Chronic inflammation associated with tumor microenvironments triggers immune cell dysfunction—where immune cell function greatly decreases, and over time cells become unresponsive to invading pathogens and other stimuli^67^. Interestingly, we identified a depletion in a key T-cell recruitment chemokine CCL22 in IBD stool and PD plasma, as compared to NHC (Fig. 5). The decrease in CCL22 expression in stool and plasma may be the result of dysregulation of immune-related proteins in colonic T-cell populations in IBD (in endoscopic remission) and PD, as compared to NHC (Fig. 6E). These markers of reduced immune competence may contribute to increased susceptibility to the effects of chronic infections and risk for age-related disease^68–71^. Adaptive immune cells rely on iron metabolism to perform effector functions—such as proliferation and migration^72^. Circulating T cells from the blood of individuals living with PD have been reported to display decreased migratory capacity and proliferative phenotypes^73^. Interestingly, iron-deficient mice display a reduction in T-cell proliferation and an impaired immune response that is not recapitulated in mice experiencing iron overload^74^. Furthermore, iron dyshomeostasis can promote a leaky gut as well as impair immune function; this may account for the phenotype of immune signaling dysfunction within T cells we observed near the epithelial barrier (Fig. 6C–E). It is known that chronic systemic inflammation increases the risk of PD^70^. One possible hypothesis is the downregulation of the adaptive immune response, which could be a protective peripheral mechanism to deplete a chronic cytotoxic inflammatory response.

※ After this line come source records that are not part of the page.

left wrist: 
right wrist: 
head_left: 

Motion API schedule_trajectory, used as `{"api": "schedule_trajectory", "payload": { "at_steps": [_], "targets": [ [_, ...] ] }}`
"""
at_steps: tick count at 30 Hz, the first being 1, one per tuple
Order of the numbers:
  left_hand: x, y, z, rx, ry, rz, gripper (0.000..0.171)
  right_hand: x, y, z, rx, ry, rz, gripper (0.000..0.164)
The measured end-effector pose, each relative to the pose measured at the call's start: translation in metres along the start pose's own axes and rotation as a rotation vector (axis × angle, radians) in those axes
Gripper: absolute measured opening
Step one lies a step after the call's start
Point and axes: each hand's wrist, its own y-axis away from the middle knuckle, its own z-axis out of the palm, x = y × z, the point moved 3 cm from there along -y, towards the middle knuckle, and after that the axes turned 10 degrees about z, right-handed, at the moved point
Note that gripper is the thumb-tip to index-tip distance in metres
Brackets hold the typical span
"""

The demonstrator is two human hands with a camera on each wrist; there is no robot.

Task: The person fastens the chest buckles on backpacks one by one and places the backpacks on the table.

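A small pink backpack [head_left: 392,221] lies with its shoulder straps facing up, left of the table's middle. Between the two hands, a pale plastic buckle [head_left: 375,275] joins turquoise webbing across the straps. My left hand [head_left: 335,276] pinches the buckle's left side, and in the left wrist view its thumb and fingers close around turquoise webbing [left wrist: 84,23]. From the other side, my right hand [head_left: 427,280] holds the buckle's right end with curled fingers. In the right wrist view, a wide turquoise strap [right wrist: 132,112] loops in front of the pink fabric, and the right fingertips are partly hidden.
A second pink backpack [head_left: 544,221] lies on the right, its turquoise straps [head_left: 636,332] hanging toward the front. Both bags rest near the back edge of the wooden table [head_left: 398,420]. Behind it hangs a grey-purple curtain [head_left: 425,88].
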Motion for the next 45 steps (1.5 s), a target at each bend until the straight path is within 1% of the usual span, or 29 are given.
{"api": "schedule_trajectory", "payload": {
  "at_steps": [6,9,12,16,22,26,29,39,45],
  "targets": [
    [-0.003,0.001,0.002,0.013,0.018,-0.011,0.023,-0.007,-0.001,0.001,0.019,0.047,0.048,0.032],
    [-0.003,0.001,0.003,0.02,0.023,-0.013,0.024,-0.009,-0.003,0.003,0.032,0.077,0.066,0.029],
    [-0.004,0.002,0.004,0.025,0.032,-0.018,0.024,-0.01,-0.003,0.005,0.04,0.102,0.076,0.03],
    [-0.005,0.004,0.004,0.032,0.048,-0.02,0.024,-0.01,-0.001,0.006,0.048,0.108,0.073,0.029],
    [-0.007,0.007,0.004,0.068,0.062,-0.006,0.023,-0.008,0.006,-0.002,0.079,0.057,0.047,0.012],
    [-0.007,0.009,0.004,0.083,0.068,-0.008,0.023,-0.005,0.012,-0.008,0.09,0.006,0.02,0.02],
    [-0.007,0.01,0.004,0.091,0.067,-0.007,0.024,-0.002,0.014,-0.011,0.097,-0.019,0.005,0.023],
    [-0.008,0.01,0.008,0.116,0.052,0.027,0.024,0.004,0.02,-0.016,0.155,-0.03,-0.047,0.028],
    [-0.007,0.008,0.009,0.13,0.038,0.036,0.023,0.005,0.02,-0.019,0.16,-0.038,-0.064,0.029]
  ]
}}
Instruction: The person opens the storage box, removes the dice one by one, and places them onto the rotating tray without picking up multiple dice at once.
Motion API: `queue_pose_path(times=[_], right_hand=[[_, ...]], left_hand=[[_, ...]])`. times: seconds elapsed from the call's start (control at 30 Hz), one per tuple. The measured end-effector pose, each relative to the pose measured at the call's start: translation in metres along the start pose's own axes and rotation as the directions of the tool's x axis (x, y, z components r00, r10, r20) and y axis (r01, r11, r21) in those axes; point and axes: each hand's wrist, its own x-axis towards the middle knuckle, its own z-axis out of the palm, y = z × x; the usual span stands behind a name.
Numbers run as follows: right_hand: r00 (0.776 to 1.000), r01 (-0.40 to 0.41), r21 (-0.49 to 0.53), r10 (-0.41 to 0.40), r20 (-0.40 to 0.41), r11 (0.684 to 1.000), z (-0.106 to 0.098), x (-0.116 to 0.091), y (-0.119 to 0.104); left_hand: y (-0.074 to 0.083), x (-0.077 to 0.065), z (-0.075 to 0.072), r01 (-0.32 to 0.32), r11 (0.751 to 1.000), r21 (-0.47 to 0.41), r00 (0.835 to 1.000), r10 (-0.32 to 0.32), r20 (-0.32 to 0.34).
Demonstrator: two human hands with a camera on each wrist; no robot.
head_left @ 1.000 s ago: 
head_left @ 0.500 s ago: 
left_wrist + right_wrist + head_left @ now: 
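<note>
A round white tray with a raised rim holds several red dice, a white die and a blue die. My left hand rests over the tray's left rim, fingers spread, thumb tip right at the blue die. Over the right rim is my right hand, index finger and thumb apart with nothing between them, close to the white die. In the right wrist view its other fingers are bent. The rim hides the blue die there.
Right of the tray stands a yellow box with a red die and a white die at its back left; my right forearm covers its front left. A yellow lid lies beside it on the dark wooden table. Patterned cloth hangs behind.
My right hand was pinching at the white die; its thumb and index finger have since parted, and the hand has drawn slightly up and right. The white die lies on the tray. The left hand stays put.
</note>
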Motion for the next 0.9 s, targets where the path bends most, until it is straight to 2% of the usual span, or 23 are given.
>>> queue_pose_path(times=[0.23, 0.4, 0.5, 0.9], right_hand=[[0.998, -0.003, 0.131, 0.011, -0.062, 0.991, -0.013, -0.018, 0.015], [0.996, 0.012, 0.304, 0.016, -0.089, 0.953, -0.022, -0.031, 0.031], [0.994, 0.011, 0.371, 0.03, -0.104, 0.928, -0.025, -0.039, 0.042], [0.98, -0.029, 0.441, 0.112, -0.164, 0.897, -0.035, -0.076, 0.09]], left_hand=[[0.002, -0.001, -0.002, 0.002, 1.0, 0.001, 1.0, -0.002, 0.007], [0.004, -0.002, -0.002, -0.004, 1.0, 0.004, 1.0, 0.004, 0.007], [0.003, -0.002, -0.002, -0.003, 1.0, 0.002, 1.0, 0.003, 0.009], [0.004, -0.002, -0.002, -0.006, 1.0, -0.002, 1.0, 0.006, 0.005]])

In summary, it is known that the clinical manifestations of PD can remain dormant for decades and appear long after non-motor symptoms start. We speculate that chronic immune activation in the gut due to gut dysbiosis, invading pathogens, pesticide/toxicant exposure, IBD, and/or diets rich in carbohydrates represent environmental triggers that synergize in a subset of individuals to promote a leaky gut. This can induce the dampening of an immune response and is further catalyzed by iron mishandling, which can result in inappropriate immune signaling along the gut-brain axis in individuals at risk for the development of PD^75^. It is important to note that while the IBD colonic biopsies were obtained at a time when the participant was not undergoing a flare-up, remittent gut inflammation experienced throughout the disease course of those living with IBD is associated epidemiologically with an increase in PD risk^7,76,77^. Additionally, there are shared features of a dysbiotic microbiome, specifically depletion in SCFA-producing bacteria, between individuals living with IBD or PD^42,78^. We posit this association is due to both remittent gut inflammation and microbial dysbiosis that drives metabolomic alterations, which may contribute to increases in aggregated α-synuclein protein along the gut-brain axis.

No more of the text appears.